Repeat the records below line by line, exactly, finishing on the line that contains "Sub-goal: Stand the".

▸ Data for this task
——

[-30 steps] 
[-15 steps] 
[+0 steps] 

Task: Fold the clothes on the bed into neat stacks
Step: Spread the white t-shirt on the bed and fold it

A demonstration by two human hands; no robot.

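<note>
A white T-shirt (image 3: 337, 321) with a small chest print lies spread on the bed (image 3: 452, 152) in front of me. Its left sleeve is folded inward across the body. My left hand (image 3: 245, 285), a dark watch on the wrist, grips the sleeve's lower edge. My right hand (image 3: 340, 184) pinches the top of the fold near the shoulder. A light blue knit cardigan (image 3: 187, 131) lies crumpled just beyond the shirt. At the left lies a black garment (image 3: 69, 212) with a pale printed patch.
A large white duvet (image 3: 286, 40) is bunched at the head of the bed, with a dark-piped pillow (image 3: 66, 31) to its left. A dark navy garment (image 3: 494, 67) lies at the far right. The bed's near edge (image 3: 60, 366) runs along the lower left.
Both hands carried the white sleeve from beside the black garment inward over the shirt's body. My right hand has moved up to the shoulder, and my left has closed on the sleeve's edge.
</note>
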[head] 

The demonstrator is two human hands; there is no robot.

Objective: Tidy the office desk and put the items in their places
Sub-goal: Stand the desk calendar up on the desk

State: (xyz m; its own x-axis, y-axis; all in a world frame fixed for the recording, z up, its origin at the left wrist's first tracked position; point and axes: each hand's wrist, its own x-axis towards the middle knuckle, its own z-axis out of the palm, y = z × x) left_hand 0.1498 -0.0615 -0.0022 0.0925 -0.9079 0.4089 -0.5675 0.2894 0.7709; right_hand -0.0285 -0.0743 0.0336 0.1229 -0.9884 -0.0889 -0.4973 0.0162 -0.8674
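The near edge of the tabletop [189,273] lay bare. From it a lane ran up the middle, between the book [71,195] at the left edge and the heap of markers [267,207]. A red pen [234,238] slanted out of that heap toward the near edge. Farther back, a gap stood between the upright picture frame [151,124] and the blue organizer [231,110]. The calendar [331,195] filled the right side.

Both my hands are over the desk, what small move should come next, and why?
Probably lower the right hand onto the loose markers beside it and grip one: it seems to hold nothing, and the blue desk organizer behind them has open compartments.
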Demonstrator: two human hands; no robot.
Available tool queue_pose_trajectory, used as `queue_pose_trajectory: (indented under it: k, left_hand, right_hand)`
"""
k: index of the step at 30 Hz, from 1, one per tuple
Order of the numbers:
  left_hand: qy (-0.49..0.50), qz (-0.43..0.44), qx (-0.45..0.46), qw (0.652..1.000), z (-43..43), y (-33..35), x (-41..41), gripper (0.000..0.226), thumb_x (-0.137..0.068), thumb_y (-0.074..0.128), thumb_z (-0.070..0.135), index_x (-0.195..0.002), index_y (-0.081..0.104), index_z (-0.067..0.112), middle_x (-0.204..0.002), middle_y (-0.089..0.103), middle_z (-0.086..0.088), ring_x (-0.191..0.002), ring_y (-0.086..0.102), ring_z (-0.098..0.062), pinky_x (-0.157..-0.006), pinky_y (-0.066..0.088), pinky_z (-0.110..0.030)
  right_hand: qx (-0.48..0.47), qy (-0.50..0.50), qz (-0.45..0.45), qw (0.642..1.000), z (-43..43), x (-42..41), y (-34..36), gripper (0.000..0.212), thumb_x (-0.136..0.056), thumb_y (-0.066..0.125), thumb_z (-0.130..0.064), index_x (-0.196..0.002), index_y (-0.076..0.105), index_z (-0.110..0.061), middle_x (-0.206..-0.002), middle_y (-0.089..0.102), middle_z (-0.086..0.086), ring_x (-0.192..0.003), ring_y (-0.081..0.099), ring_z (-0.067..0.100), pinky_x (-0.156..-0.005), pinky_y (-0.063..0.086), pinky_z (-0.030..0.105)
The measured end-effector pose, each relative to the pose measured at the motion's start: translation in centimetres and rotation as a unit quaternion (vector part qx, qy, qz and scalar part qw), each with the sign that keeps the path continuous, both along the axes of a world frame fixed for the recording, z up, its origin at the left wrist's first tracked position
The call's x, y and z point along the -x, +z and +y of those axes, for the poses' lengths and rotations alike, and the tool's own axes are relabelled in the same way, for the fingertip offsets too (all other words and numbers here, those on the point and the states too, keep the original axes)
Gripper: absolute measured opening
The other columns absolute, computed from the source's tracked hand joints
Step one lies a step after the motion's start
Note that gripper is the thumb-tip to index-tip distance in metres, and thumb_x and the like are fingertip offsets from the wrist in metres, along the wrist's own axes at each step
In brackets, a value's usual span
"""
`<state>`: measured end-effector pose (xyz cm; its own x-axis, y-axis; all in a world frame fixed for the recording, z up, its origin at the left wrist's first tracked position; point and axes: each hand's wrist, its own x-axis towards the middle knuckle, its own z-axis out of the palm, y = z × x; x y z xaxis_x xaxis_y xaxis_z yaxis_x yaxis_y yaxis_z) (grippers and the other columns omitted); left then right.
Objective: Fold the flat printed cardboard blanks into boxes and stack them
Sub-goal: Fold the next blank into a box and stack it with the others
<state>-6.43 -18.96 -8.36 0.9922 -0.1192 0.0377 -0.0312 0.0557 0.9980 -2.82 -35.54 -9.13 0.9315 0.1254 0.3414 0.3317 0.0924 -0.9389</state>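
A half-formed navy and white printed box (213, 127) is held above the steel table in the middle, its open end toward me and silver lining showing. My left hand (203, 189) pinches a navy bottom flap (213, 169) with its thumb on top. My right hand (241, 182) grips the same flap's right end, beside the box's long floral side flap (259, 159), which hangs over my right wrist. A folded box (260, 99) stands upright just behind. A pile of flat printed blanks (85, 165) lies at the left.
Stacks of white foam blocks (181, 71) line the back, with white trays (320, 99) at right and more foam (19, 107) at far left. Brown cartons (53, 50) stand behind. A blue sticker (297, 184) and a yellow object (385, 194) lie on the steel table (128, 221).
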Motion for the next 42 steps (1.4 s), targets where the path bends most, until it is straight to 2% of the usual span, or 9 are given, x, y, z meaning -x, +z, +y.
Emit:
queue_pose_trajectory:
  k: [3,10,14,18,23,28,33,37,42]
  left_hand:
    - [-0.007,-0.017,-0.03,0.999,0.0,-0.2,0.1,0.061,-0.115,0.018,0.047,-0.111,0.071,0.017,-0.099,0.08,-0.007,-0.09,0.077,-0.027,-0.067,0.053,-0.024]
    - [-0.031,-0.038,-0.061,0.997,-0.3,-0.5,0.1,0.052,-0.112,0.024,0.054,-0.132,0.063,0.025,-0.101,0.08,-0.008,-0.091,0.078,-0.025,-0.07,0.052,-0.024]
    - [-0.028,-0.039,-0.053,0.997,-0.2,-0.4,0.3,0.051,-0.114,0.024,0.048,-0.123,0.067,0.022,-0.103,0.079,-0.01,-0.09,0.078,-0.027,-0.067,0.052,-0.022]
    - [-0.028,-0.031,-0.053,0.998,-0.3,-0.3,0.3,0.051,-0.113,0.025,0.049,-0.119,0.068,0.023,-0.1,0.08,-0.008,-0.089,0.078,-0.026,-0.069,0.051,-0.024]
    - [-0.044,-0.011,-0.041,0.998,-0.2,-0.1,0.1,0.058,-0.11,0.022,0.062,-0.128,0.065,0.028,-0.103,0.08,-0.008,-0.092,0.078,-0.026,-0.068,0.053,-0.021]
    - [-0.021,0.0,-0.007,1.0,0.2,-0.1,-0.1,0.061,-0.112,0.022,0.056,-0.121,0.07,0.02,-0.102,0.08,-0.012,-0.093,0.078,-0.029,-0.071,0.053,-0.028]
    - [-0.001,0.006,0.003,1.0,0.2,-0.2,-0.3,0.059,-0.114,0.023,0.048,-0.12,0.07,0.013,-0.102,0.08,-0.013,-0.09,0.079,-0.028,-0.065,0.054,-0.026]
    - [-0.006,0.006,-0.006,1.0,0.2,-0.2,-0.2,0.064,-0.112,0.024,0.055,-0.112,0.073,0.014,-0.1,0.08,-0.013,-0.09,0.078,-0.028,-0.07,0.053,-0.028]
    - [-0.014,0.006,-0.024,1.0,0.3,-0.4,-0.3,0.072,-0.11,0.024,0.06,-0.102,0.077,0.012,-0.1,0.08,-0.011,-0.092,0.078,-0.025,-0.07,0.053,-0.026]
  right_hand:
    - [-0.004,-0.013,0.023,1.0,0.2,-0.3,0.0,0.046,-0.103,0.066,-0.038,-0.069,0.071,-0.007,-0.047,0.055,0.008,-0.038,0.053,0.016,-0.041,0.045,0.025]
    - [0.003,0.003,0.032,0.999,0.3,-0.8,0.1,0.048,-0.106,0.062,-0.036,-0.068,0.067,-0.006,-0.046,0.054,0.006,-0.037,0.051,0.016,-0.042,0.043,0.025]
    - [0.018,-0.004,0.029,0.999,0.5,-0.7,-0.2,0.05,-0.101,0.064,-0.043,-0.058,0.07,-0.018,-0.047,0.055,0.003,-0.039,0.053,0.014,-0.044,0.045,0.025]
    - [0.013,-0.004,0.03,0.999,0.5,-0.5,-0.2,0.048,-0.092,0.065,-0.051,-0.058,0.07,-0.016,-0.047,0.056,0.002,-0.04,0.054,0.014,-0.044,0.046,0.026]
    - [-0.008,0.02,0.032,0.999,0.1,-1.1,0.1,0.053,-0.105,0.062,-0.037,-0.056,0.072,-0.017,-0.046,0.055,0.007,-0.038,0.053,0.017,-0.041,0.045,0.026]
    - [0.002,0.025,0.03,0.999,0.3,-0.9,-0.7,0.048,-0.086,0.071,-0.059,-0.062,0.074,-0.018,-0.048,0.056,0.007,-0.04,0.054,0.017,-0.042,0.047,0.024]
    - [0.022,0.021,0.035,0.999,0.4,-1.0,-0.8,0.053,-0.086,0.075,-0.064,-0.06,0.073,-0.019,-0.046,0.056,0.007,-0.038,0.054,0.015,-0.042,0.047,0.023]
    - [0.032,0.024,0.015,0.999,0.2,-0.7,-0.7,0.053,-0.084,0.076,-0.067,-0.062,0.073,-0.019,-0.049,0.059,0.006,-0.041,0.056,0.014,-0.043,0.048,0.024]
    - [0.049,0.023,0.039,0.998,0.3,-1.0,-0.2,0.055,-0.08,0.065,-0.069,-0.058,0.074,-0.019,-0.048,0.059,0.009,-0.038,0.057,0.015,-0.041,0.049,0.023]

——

▸ Final answer
[-30 steps] 
[-15 steps] 
[+0 steps] 

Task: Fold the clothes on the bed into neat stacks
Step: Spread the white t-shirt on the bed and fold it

A demonstration by two human hands; no robot.

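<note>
A white T-shirt (image 3: 337, 321) with a small chest print lies spread on the bed (image 3: 452, 152) in front of me. Its left sleeve is folded inward across the body. My left hand (image 3: 245, 285), a dark watch on the wrist, grips the sleeve's lower edge. My right hand (image 3: 340, 184) pinches the top of the fold near the shoulder. A light blue knit cardigan (image 3: 187, 131) lies crumpled just beyond the shirt. At the left lies a black garment (image 3: 69, 212) with a pale printed patch.
A large white duvet (image 3: 286, 40) is bunched at the head of the bed, with a dark-piped pillow (image 3: 66, 31) to its left. A dark navy garment (image 3: 494, 67) lies at the far right. The bed's near edge (image 3: 60, 366) runs along the lower left.
Both hands carried the white sleeve from beside the black garment inward over the shirt's body. My right hand has moved up to the shoulder, and my left has closed on the sleeve's edge.
</note>
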[head] 

The demonstrator is two human hands; there is no robot.

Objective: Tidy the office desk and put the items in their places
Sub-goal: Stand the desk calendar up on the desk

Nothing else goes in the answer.